No kidding. The real energy exerted that fateful week was devoted not to the gold question per se, but to what extraordinary, untoward, and secret means the administration could devise to prevent the general price inflation which surely was to follow the elimination of convertibility. A rigorous regime of wage and price controls was settled on. The enforcement mechanism was to be IRS audits and getting shut out of federal contracts for those who raised prices after August 15.
The secrecy? It was to prevent prices from going up before the announcement of going off gold and the wage-price controls, an announcement cleverly made on Sunday night (the 15th) to a comatose nation. These guys were on the cusp of one of the most momentous monetary decisions in world history, and the major worry was what groceries were going to cost for a few days. In case anyone’s wondering, double-digit inflation was another scourge of the 1970s.
Sometimes history begins as farce, to coin a phrase. Well, farces also initiate learning curves, and at this remove, it’s time to reflect on the accumulated wisdom. To wit: Gold that naturally settles to par reflects sound and desirable economic policy. Along with this lemma: Gold that whipsaws, specifically balloons, means you’re doing public policy all wrong.

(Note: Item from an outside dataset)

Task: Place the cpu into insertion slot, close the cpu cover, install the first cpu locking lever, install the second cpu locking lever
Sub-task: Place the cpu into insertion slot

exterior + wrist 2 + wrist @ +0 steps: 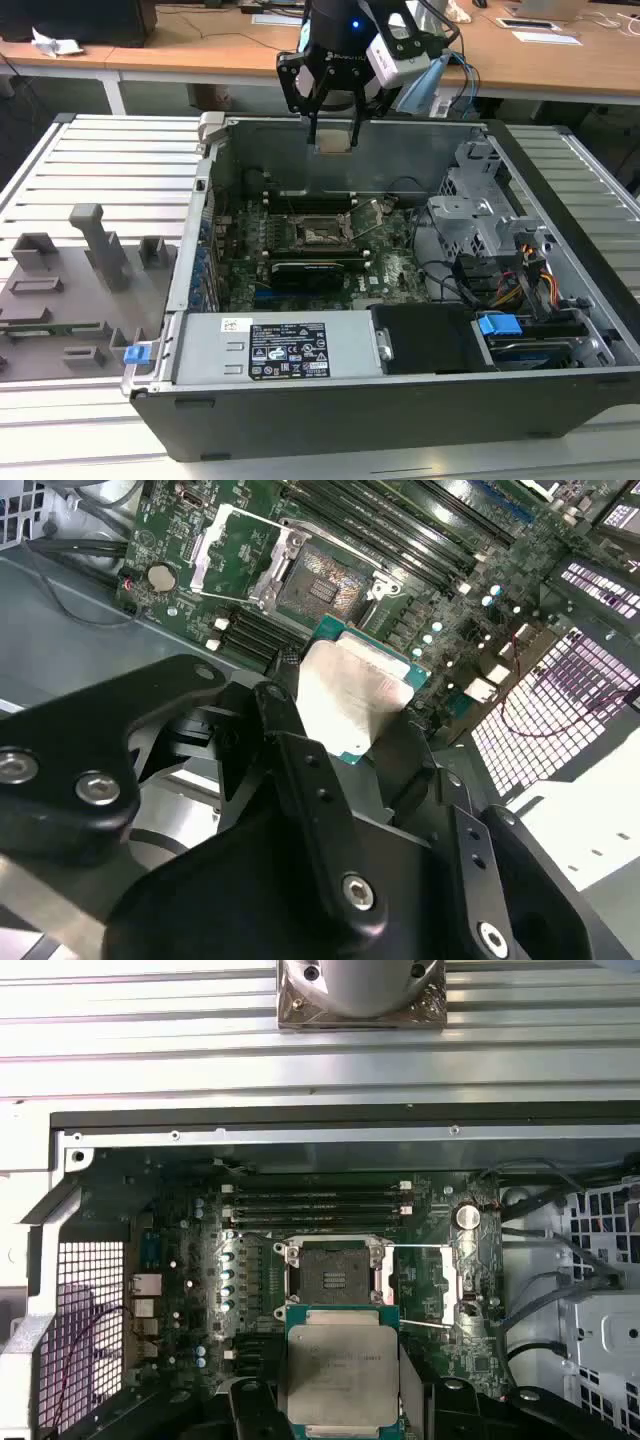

Lessons for today include an about-face into monetary restraint, tax reform, and a spending cut-and-cap.
When Nixon’s policy became clear to the Fed Chairman, Arthur Burns, that August week, Burns exclaimed, “What a tragedy for mankind!” It’s high time to put the whole thing, farce, tragedy, you name it, into the historical dustbin and return to the gold-based monetary system we were so near to in the 1980s, and which for eras before had supervised unexampled economic runs at the standard of the industrial revolution.